> AIM OF THE EXERCISE
Scan the entries below and give the number of lines containing "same", with no accompanying words.

▼

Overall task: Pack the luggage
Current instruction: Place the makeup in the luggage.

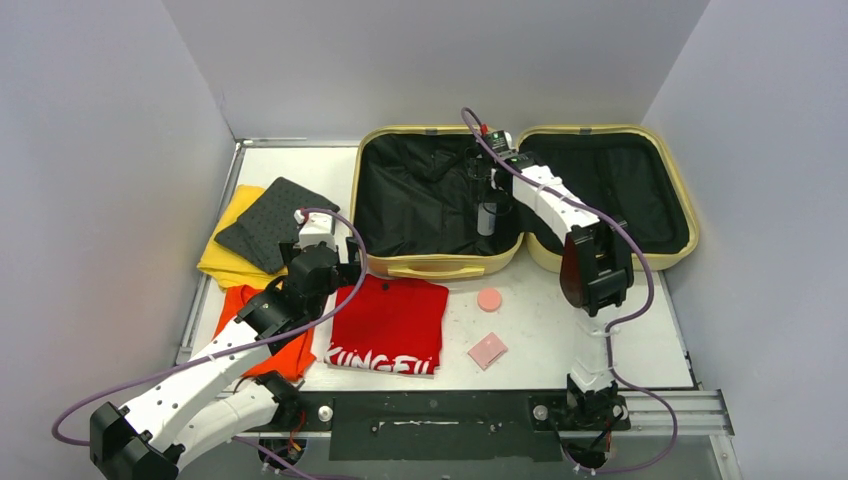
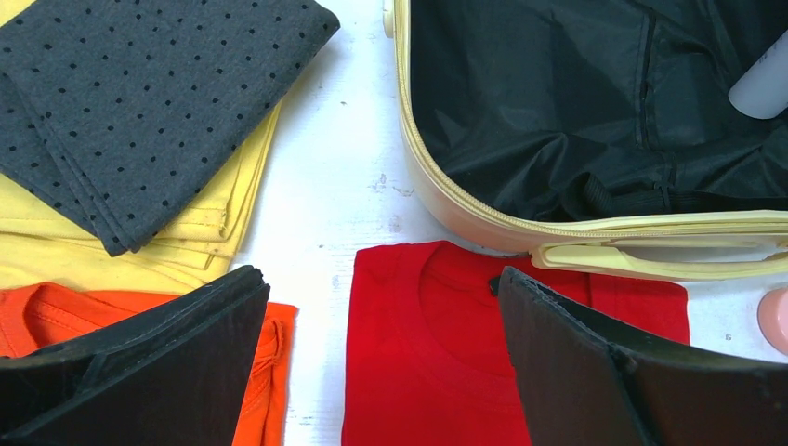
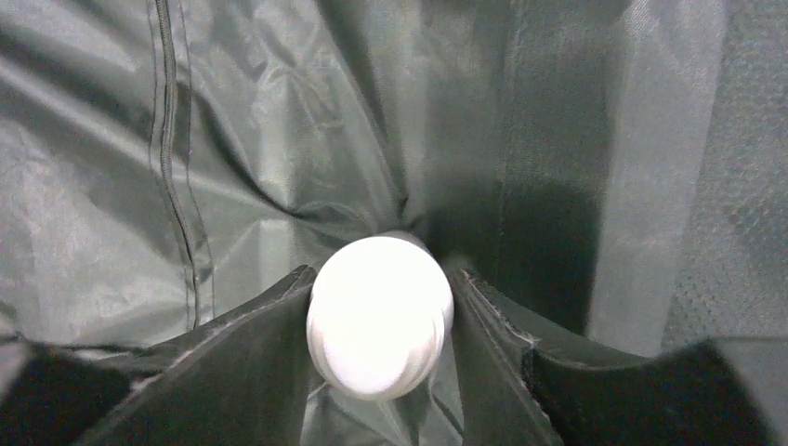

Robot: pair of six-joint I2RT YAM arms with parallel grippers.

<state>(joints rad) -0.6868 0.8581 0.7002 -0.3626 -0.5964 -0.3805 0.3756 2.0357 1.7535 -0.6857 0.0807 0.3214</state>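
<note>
The luggage (image 1: 450, 266) lies open, long axis 9-to-3, handle facing 6. My right gripper (image 3: 383, 279) clamps a white bottle (image 1: 487, 217) inside; my left gripper (image 2: 381, 279) gapes above a red shirt (image 2: 437, 353).

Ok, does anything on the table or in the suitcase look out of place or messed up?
Nothing looks spilled or damaged. Only the dark dotted cloth lies askew, angled across the folded yellow shirt left of the luggage, and the black lining is rumpled.
</note>
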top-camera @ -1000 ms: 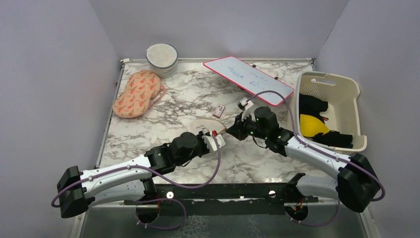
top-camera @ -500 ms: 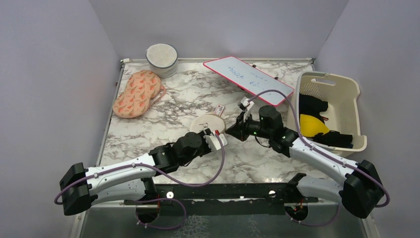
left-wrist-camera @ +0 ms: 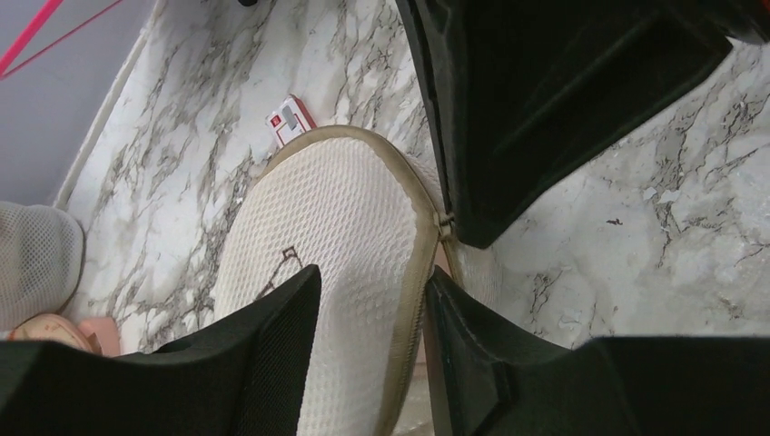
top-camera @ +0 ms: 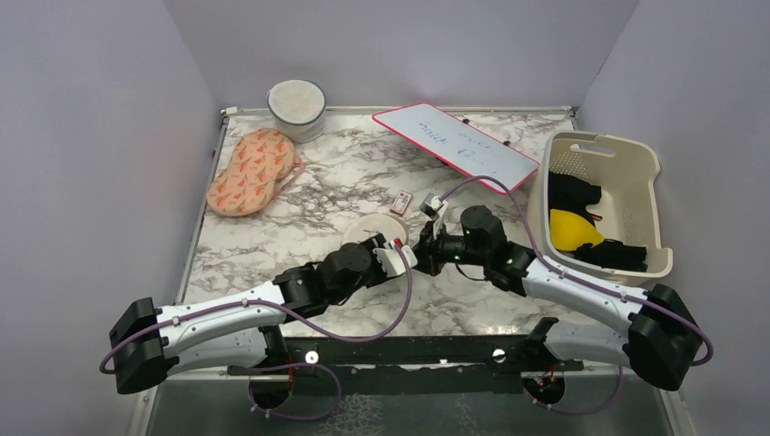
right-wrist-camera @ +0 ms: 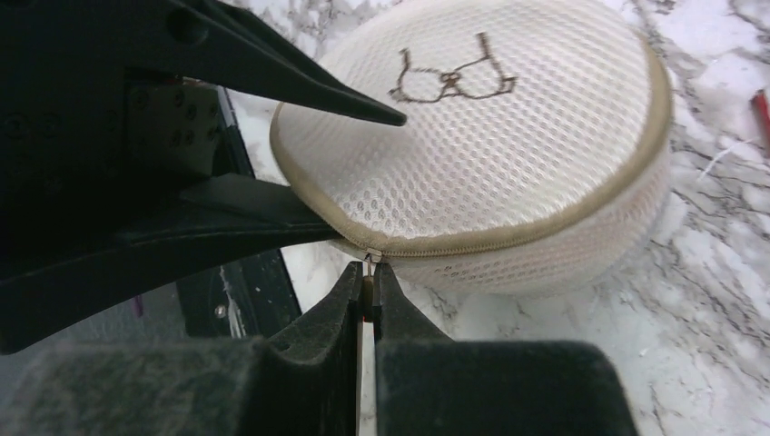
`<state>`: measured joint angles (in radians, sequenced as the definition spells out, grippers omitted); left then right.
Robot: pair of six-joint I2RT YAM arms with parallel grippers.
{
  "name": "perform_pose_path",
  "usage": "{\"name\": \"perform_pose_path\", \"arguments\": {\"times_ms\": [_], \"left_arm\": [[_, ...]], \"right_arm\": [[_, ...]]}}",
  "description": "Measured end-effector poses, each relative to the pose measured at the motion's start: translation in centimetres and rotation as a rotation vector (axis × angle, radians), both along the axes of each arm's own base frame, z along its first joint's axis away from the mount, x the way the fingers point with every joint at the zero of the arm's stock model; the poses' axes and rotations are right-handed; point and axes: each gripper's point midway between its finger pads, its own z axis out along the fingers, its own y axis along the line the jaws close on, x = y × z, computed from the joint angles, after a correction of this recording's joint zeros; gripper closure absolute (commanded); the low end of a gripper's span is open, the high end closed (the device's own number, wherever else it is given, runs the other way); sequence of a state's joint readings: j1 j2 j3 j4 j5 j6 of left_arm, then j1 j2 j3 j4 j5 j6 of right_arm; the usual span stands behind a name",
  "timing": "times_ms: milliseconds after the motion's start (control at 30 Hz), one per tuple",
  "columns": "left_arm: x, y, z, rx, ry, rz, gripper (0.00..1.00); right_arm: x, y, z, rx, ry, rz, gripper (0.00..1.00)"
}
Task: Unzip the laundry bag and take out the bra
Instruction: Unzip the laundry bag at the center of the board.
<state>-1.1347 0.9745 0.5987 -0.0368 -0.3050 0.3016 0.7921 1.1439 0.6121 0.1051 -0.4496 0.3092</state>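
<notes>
Laundry bag (right-wrist-camera: 490, 136) on desk (right-wrist-camera: 726, 272): left gripper (left-wrist-camera: 372, 277) clamps its rim as anchor; right gripper (right-wrist-camera: 368, 278) pinched shut on zipper pull (right-wrist-camera: 369, 262), zip unopened

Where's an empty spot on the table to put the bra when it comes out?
Bare marble lies between the peach pouch and the whiteboard, and left of the left arm, in front of that pouch. It's crowded mid-table, where the left gripper and right gripper meet at the laundry bag.
</notes>
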Motion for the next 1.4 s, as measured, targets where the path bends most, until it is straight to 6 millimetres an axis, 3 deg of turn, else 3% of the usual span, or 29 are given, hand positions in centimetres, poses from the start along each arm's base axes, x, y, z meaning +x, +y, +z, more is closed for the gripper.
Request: {"name": "perform_pose_path", "arguments": {"times_ms": [133,300,667,900,1133,1300,1400], "left_arm": [[0.0,0.0,0.0,0.000,0.000,-0.001,0.83],[-0.2,-0.1,0.0,0.001,0.000,-0.009,1.00],[-0.5,0.0,1.5,-0.042,-0.023,-0.016,1.00],[-0.4,-0.1,2.0,-0.062,-0.034,-0.016,1.00],[-0.4,-0.1,2.6,-0.077,-0.047,-0.012,1.00],[-0.3,-0.1,2.2,-0.063,-0.047,-0.004,0.90],[-0.2,-0.1,1.1,-0.025,-0.033,0.001,0.73]], "right_arm": [[-1.0,0.8,-0.3,-0.009,0.007,0.028,0.99],[-0.5,0.8,-0.5,-0.017,0.005,-0.007,0.99],[2.1,-0.4,-0.7,-0.039,-0.008,-0.142,0.99],[6.0,-3.8,-0.8,-0.034,0.014,-0.260,0.99],[6.1,-4.0,-0.9,-0.059,0.006,-0.209,0.99],[4.9,-3.0,0.0,-0.065,-0.031,-0.148,0.99],[4.3,-2.7,0.0,-0.066,-0.023,-0.128,0.99]]}}
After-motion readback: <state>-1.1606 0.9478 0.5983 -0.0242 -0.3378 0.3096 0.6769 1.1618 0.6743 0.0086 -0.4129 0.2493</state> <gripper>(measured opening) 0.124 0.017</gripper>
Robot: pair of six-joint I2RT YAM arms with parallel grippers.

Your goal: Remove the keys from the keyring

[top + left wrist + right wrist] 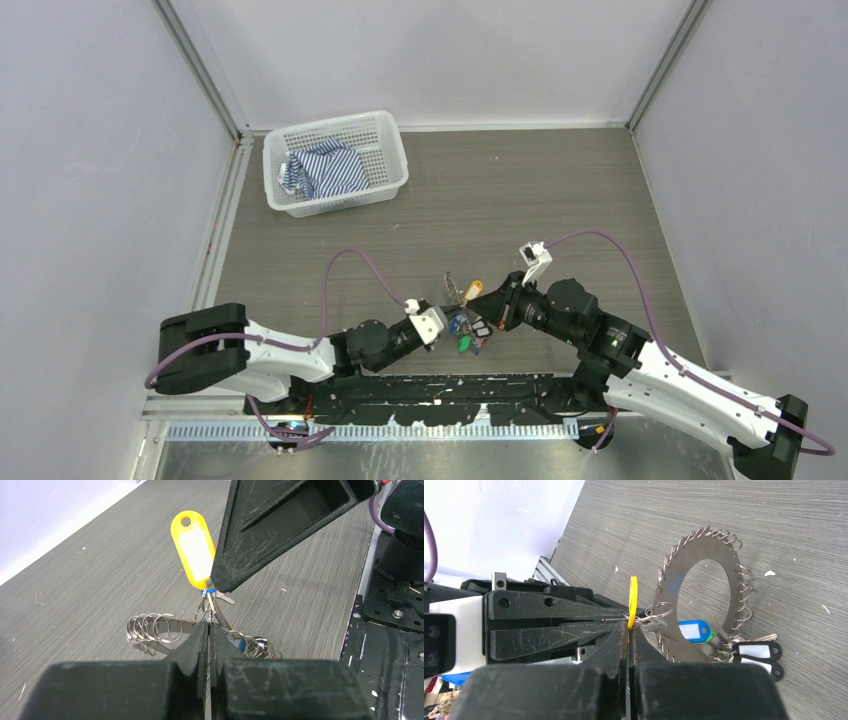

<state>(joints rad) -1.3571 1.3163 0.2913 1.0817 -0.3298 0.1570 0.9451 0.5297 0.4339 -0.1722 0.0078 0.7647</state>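
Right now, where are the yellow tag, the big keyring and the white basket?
yellow tag [192, 550]: left wrist view, on its white label.
keyring [667, 592]: right wrist view, on its flat metal band, left of the hole.
white mesh basket [350, 196]: top external view, on its near wall.

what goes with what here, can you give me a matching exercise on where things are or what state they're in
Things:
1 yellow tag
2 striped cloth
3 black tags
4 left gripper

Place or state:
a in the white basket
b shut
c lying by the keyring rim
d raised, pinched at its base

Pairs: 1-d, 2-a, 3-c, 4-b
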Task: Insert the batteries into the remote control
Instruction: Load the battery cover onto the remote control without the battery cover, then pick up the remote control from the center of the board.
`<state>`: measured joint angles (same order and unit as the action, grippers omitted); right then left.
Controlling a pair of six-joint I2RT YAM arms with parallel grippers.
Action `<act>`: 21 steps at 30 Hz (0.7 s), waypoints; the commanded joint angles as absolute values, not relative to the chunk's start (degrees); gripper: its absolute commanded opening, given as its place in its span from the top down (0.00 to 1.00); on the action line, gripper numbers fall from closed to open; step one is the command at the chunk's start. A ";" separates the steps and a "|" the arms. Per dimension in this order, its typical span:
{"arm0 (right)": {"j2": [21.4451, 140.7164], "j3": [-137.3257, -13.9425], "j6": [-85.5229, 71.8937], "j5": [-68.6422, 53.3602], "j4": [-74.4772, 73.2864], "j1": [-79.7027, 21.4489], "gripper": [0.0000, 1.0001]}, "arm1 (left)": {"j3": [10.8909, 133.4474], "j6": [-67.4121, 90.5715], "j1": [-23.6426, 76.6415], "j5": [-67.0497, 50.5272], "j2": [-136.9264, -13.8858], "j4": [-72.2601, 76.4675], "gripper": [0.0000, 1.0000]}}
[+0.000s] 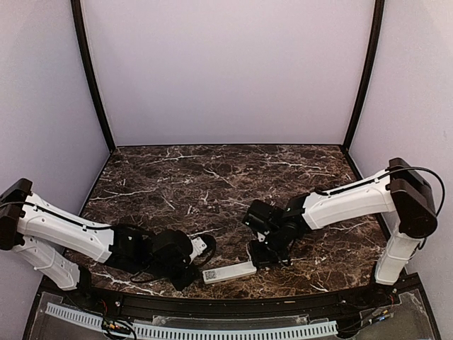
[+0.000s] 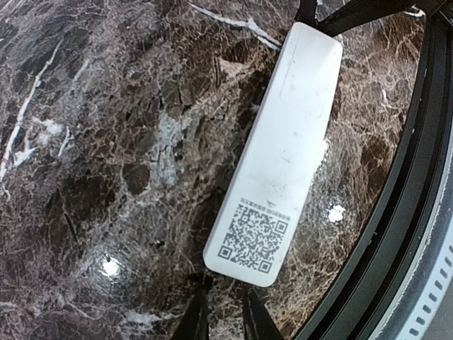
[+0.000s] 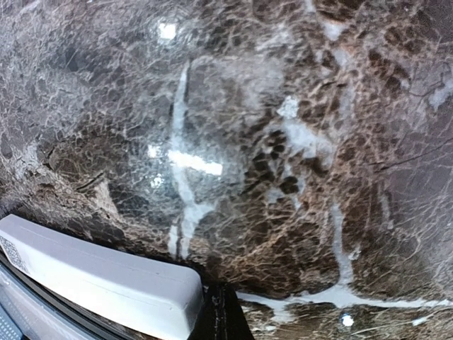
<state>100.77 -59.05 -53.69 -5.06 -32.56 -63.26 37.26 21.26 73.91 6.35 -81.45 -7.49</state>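
Note:
The remote control (image 1: 230, 272) lies flat near the table's front edge, a slim white bar with its QR-code label side up (image 2: 283, 156). Just off its label end is my left gripper (image 2: 225, 306), its two dark fingers (image 2: 192, 322) a little apart with only marble between them, touching nothing. At the remote's other end my right gripper (image 3: 224, 312) is shut and empty, its tip down on the marble right beside the white corner (image 3: 106, 280). In the top view the left gripper (image 1: 200, 263) and right gripper (image 1: 256, 256) flank the remote. The batteries are out of view.
The dark marble table (image 1: 212, 184) stretches back to pale enclosure walls (image 1: 226, 71). A black rail (image 2: 396, 212) runs along the front edge close behind the remote, with a white slotted strip (image 1: 191, 329) beyond it.

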 commanded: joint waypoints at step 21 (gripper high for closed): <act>102.95 -74.89 25.53 -16.40 -29.43 -69.11 0.22 | 35.41 22.53 68.25 29.78 -46.64 -16.35 0.16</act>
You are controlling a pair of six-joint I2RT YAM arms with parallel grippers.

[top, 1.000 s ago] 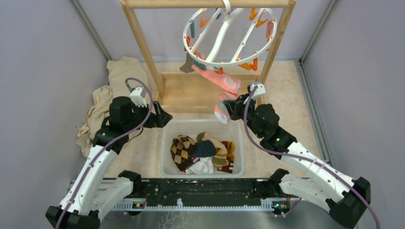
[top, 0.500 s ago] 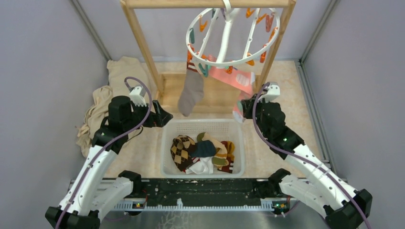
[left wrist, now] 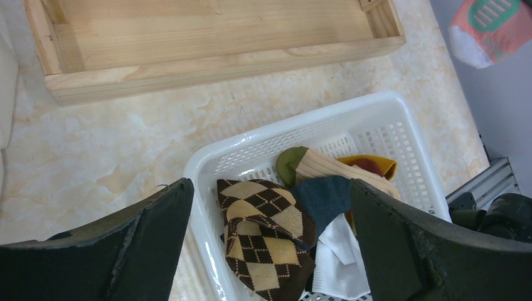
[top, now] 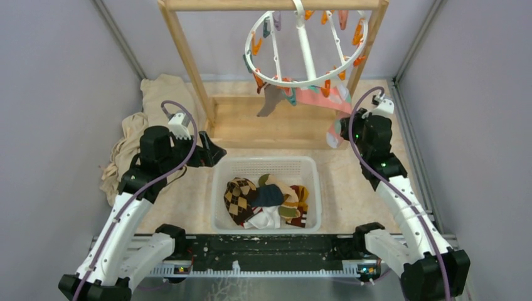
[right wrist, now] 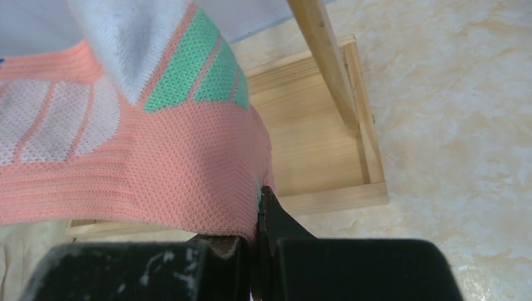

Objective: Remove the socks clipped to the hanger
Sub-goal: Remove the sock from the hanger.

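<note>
- My left arm (top: 125, 213) is bent at the elbow and reaches forward; my left gripper (top: 216, 152) points down, jaws spread wide, empty.
- My right arm (top: 401, 200) stretches far forward; my right gripper (top: 344, 128) is pinched tight on a pink sock (right wrist: 157, 182).

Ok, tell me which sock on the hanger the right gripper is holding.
The pink sock with green and white patches, stretched from the hanger to the right gripper; the grey sock hangs free.
</note>
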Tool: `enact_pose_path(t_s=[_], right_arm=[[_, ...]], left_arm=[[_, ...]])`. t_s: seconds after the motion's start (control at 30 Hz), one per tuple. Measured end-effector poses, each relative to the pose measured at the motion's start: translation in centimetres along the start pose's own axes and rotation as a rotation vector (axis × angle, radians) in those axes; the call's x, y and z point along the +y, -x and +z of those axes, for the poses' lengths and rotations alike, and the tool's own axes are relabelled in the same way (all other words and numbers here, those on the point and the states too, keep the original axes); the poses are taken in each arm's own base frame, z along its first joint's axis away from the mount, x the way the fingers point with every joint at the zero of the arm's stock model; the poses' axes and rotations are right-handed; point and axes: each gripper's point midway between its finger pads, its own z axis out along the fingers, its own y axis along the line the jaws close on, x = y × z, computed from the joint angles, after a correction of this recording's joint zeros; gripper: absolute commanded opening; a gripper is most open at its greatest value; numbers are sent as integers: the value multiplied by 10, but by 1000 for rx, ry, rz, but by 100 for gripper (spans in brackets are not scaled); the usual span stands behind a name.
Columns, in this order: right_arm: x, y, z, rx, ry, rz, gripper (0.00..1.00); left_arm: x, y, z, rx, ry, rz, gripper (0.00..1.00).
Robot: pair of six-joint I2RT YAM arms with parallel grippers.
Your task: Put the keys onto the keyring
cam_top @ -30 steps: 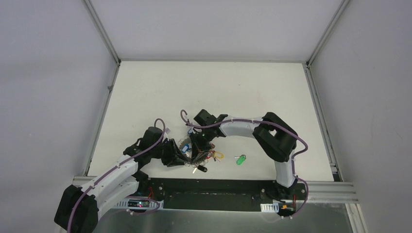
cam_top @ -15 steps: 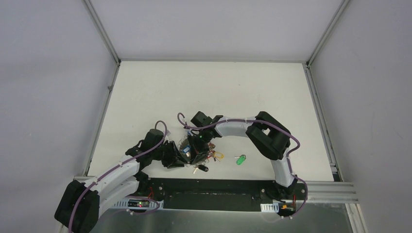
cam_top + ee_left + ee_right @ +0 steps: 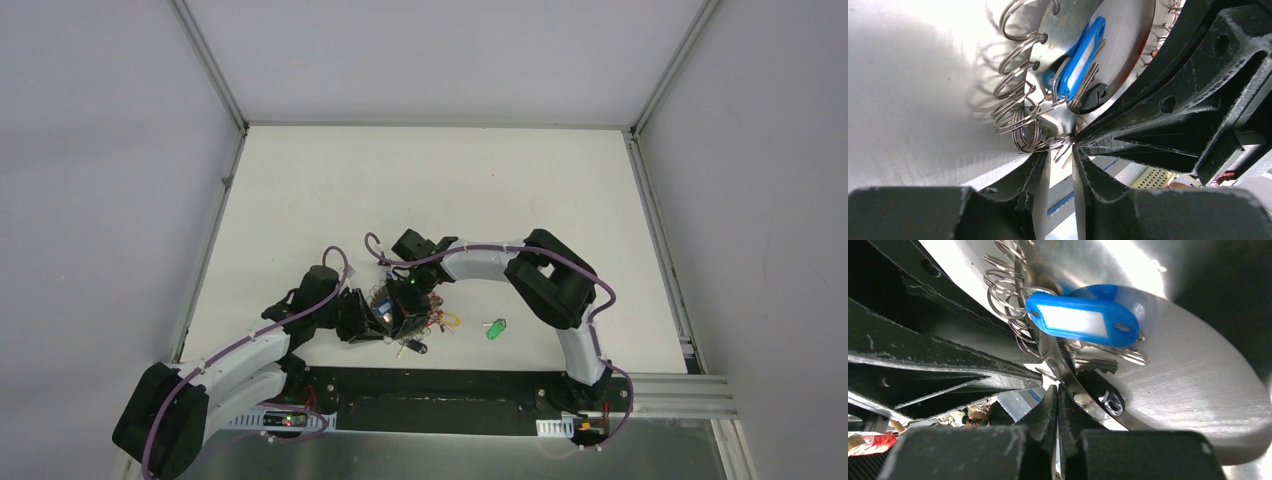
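Left claw [image 3: 1060, 152]: narrow gap, and we see a thin wire loop between its tips.
Right claw [image 3: 1058, 388]: closed tight, tips at the keyring [image 3: 1015, 107].
Blue-tagged key [image 3: 1080, 320]: against the keyring, between both claws.
Green-tagged key [image 3: 495, 328]: alone on the table [image 3: 430, 180], right of the cluster.
Room: near edge close, open table beyond.

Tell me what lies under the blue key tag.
The blue tag lies over the silvery plate of the keyring. Thin metal pieces and a black piece stick out from under it. Whatever sits directly beneath the tag is covered.
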Motion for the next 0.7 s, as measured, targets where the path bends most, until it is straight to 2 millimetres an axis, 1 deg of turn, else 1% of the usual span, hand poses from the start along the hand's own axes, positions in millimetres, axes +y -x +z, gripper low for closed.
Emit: enact_pose_path(t_s=[0.1, 0.23, 0.3, 0.4, 0.47, 0.5, 0.57, 0.67, 0.7], right_arm=[[0, 0, 0, 3, 0, 2, 0], [-1, -1, 0, 7, 0, 5, 0], [0, -1, 0, 8, 0, 5, 0], [-1, -2, 0, 10, -2, 8, 0], [-1, -2, 0, 13, -4, 7, 0], [-1, -3, 0, 14, -6, 7, 0], [-2, -4, -1, 17, -8, 8, 0], [-3, -5, -1, 20, -13, 8, 6], [-3, -5, -1, 20, -14, 5, 9]], left_arm=[[-2, -1, 2, 8, -10, 12, 18], [-4, -4, 5, 18, -22, 28, 15], [-6, -5, 5, 23, -28, 36, 13], [-7, -7, 7, 30, -31, 44, 8], [-7, -9, 7, 37, -33, 52, 2], [-8, -10, 8, 40, -34, 55, 0], [-9, -11, 8, 43, -38, 62, 0], [-11, -11, 8, 45, -38, 66, 0], [-11, -11, 9, 46, -37, 69, 0]])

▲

> TASK RESULT
2